The Judge found that state’s LCAPP occupies the same field of regulation and intrudes upon FERC’s authority to set wholesale rates through its approved PJM capacity auction.  Because LCAPP requires generators to clear the PJM capacity auction and the LCAPP rules incorporate PJM’s auction rules, the Judge determined that the state’s LCAPP is “not separate from, and to the contrary, occup[ies] the same field” as PJM’s auction.  The Judge rejected the state’s argument that LCAPP contracts are merely financial arrangements and therefore not subject to FERC jurisdiction.  According to testimony presented by a plaintiff witness and cited by the Judge, a purely financial contract does not “involve any real performance.”  New Jersey, on the other hand, required developers to build a plant, make capacity available, and clear that capacity in the PJM auction.  The Judge therefore found that payments under the state’s LCAPP contracts were in exchange for performance.

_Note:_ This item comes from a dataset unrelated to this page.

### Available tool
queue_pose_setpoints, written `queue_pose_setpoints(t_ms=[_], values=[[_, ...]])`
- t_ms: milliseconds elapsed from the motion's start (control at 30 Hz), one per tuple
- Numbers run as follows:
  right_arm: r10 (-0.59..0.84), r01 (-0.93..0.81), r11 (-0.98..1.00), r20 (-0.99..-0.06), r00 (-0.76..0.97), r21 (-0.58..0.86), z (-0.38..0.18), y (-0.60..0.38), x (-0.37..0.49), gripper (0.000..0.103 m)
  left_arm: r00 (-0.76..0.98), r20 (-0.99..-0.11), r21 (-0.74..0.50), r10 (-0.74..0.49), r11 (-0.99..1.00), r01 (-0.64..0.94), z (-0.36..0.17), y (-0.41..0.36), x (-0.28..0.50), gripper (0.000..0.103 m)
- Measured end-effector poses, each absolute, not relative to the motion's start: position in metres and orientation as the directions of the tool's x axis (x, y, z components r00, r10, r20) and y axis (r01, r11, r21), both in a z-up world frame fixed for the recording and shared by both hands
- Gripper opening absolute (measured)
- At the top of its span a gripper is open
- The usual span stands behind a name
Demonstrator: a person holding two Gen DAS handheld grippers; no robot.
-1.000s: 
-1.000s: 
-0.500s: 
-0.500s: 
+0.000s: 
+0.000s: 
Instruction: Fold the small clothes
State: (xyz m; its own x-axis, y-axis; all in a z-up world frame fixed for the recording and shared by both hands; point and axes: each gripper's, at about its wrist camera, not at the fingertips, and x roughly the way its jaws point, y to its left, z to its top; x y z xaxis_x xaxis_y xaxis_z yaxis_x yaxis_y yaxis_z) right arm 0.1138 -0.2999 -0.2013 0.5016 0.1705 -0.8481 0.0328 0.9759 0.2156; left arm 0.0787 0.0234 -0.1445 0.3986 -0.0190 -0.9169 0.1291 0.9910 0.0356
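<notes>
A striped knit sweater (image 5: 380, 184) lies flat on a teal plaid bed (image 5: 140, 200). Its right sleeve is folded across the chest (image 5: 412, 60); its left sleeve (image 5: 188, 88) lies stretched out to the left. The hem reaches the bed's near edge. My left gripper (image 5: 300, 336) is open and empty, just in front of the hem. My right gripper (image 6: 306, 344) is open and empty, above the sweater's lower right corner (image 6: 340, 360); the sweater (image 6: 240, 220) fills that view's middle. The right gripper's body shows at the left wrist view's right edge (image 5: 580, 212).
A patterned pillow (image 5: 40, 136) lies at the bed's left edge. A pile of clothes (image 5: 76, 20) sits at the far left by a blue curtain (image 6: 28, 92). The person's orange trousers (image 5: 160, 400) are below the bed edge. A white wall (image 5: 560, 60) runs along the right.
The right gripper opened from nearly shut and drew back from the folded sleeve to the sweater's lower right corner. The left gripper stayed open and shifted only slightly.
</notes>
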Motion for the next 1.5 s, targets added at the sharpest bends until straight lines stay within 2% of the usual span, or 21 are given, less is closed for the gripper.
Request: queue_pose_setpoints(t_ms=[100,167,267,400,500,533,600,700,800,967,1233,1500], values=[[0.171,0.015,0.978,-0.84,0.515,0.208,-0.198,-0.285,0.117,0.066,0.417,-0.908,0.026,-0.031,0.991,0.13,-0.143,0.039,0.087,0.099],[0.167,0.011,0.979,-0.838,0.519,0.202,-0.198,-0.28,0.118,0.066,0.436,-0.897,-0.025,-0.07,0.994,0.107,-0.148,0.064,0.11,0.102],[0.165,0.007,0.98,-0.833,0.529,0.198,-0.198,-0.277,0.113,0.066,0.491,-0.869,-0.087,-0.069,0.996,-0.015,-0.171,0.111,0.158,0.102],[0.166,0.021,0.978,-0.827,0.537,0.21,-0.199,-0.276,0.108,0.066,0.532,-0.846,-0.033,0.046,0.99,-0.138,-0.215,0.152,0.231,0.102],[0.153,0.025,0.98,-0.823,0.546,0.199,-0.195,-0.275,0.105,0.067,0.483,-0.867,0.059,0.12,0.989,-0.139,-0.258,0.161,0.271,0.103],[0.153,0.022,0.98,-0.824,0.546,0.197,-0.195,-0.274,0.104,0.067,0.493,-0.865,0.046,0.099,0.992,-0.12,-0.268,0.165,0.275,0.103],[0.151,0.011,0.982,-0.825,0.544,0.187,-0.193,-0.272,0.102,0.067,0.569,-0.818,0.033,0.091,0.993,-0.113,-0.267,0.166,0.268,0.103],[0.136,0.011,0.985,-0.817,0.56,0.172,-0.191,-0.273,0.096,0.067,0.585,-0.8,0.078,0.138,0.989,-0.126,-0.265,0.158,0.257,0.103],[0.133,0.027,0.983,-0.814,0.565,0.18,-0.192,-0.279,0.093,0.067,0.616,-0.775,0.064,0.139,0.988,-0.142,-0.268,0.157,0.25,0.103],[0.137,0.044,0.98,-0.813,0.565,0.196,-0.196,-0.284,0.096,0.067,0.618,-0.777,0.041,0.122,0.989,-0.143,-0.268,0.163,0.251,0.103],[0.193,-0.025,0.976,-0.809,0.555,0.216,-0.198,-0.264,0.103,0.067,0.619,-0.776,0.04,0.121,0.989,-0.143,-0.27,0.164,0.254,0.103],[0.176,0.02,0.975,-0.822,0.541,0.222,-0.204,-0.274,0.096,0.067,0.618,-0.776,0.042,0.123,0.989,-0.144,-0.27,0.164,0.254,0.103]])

The Judge also found that plaintiffs had not met their burden of proof that LCAPP violated the Commerce Clause of the Constitution.  Plaintiffs argued that in-state generators had advantages in securing LCAPP contracts, which effectively prohibited out-of-state generators from competing.  According to the Judge, the BPU has authority to incentivize construction in New Jersey, and it “appears reasonable that the [BPU] would incentivize construction in areas where reliability concerns are in flux.”  The Judge therefore found that the in-state benefit is reasonable in light of New Jersey’s interest in ensuring reliable electric service.

The decisions in this case and in the Maryland case both struck down state incentive schemes that required utilities to pay the difference between a set contract price and a price determined by a FERC-regulated wholesale auction market.  Such a scheme, according to these two judges, sets the price received by a generator and therefore impermissibly intrudes on federal ratemaking and is void under the Supremacy Clause.

The Judge in the New Jersey case suggested alternative incentives, including tax exempt financing, property tax relief and favorable leases on public lands.  However, rather than routing incentives through [...]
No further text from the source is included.